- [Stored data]

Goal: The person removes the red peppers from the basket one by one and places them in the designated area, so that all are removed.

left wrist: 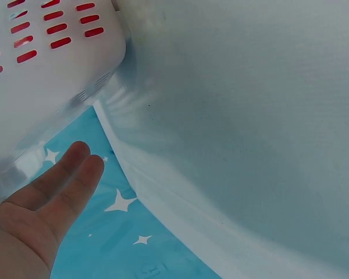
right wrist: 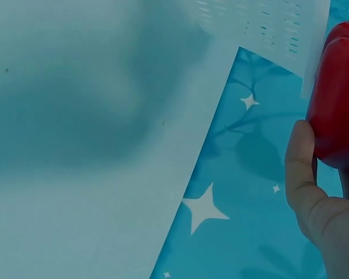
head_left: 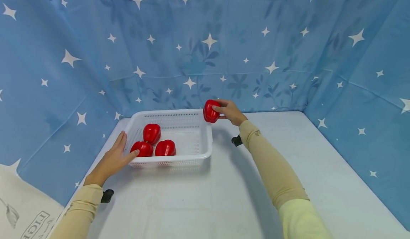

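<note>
- My right hand [head_left: 231, 113] grasped a pepper [head_left: 210, 111] at the basket's [head_left: 184, 157] far right corner.
- My left hand [head_left: 112, 160], fingers straight, lay at the near left corner.
- Three more peppers [head_left: 152, 133] sat inside, leftward.

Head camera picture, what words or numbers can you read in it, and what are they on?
"LIGH": it seems to say this, upside down and cut off by the picture's edge, on the pale cloth at bottom left.
Curly writing beside it: too blurred to read.
Red peppers and white basket: no words or numbers that I can see.
</note>
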`<state>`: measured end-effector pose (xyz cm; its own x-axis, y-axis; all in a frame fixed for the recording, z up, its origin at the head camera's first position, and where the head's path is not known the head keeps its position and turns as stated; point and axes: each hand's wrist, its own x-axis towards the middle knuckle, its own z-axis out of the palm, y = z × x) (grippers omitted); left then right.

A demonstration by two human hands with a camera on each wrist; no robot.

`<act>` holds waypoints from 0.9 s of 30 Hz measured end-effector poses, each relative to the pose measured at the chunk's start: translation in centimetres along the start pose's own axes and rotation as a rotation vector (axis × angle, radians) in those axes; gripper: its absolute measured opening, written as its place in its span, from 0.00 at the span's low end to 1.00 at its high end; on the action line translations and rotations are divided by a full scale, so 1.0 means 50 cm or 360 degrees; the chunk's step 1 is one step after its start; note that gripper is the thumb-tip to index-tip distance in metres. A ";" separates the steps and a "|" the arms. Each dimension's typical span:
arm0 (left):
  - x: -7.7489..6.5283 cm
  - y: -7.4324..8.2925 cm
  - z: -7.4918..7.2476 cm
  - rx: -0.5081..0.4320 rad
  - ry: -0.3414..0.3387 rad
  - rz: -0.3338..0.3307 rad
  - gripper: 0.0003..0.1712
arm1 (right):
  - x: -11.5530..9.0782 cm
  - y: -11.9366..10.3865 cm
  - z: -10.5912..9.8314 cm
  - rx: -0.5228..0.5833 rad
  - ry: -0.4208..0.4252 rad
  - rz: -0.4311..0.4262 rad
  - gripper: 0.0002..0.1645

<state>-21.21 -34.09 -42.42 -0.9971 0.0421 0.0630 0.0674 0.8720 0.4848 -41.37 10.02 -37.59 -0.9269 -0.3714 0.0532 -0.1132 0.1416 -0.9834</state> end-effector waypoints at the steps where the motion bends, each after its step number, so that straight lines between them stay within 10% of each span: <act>1: -0.001 -0.001 0.000 0.0003 -0.0001 0.0001 0.65 | -0.001 0.002 -0.002 0.0015 -0.0001 0.0000 0.38; 27: -0.002 0.003 -0.002 -0.0020 0.0011 0.0007 0.64 | -0.036 0.073 -0.048 0.0310 0.0052 0.0195 0.41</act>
<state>-21.08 -34.03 -42.26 -0.9966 0.0427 0.0710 0.0724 0.8657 0.4954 -40.97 13.39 -40.87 -0.9409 -0.3321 -0.0662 0.0691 0.0030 -0.9976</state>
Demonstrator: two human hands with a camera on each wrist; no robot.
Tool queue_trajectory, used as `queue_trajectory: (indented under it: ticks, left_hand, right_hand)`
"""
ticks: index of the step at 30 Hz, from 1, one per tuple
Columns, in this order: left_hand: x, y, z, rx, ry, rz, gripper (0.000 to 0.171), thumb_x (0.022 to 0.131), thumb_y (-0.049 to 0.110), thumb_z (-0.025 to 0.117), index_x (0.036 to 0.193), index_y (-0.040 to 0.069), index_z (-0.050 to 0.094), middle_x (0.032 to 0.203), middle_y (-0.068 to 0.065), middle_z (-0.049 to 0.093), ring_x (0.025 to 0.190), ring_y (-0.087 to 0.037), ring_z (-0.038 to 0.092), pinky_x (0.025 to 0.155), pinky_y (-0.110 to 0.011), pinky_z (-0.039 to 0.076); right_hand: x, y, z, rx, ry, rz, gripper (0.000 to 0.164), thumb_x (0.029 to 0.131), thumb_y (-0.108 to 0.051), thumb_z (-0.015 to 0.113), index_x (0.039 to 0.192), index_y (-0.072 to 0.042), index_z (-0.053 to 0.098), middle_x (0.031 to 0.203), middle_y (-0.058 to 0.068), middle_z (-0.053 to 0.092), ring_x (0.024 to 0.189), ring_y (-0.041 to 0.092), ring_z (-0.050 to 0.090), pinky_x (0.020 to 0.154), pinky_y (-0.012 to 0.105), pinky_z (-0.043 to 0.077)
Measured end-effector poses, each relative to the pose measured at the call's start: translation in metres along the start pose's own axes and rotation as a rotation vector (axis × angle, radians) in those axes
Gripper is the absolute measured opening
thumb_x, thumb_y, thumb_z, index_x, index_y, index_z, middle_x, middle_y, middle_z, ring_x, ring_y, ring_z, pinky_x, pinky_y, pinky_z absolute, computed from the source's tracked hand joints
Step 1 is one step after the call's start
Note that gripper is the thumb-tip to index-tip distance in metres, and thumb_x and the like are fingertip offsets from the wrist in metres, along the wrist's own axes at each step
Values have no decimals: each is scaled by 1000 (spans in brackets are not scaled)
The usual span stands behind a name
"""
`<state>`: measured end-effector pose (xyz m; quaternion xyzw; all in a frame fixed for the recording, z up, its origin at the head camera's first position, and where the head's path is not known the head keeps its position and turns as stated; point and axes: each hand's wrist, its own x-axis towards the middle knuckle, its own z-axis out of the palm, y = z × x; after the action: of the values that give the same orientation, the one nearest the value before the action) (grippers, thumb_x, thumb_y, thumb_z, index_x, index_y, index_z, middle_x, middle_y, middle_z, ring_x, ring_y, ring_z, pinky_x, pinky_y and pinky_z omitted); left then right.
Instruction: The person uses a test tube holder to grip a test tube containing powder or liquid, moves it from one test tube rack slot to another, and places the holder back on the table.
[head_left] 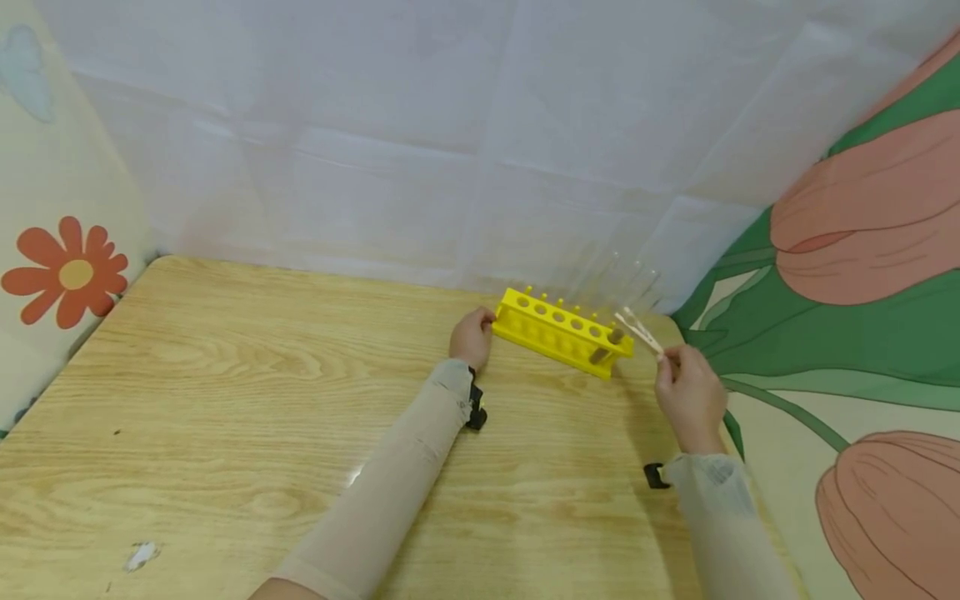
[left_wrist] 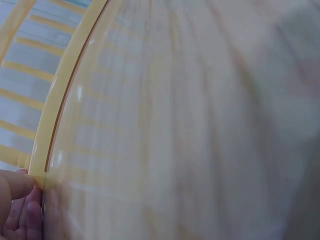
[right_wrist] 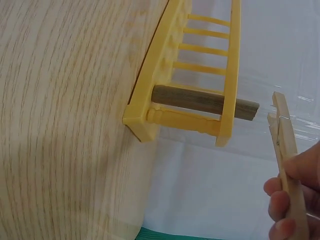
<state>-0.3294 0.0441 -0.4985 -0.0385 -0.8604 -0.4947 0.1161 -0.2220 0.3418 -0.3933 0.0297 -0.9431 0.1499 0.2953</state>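
Observation:
A yellow test tube rack (head_left: 558,333) stands on the wooden table near the white backdrop. My left hand (head_left: 472,337) grips its left end; in the left wrist view that hand's thumb and fingers (left_wrist: 17,185) pinch the rack's base corner. A brown, wood-like rod (right_wrist: 200,99) stands in the hole at the rack's right end, its top poking out. My right hand (head_left: 690,392) holds a wooden test tube clamp (right_wrist: 286,150) by its handle. The clamp's tips are close to the rod's upper end and apart from it. Clear test tubes (head_left: 637,283) rise behind the rack, hard to make out.
The wooden table (head_left: 247,400) stretches to the left and front. A white sheet (head_left: 337,167) hangs behind it. Flower-printed cloth (head_left: 870,275) borders the right edge, close to my right hand. A white worn patch (head_left: 141,556) marks the table's near left.

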Motion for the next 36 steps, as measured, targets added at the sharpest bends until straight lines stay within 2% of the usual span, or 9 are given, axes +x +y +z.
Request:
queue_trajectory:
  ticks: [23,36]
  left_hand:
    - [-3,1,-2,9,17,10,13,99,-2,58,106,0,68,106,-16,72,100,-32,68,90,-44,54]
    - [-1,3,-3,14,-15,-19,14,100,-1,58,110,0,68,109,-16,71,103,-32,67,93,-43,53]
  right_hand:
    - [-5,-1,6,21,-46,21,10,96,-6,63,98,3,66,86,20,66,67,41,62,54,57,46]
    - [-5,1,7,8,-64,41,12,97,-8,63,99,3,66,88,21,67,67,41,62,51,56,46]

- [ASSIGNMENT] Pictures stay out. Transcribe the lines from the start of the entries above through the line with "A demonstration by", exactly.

- [WRITTEN RESPONSE]
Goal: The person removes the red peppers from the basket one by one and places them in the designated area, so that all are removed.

left wrist: 
right wrist: 
head_left: 

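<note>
- My right hand [head_left: 231, 113] grasped a pepper [head_left: 210, 111] at the basket's [head_left: 184, 157] far right corner.
- My left hand [head_left: 112, 160], fingers straight, lay at the near left corner.
- Three more peppers [head_left: 152, 133] sat inside, leftward.

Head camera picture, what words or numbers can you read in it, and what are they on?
"LIGH": it seems to say this, upside down and cut off by the picture's edge, on the pale cloth at bottom left.
Curly writing beside it: too blurred to read.
Red peppers and white basket: no words or numbers that I can see.
</note>
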`<state>`: measured end-effector pose (xyz cm; its own x-axis, y-axis; all in a frame fixed for the recording, z up, its origin at the head camera's first position, and where the head's path is not known the head keeps its position and turns as stated; point and axes: each hand's wrist, its own x-axis towards the middle knuckle, its own z-axis out of the palm, y = z × x) (grippers omitted); left then right.

A demonstration by two human hands with a camera on each wrist; no robot.

Nothing else is part of this answer.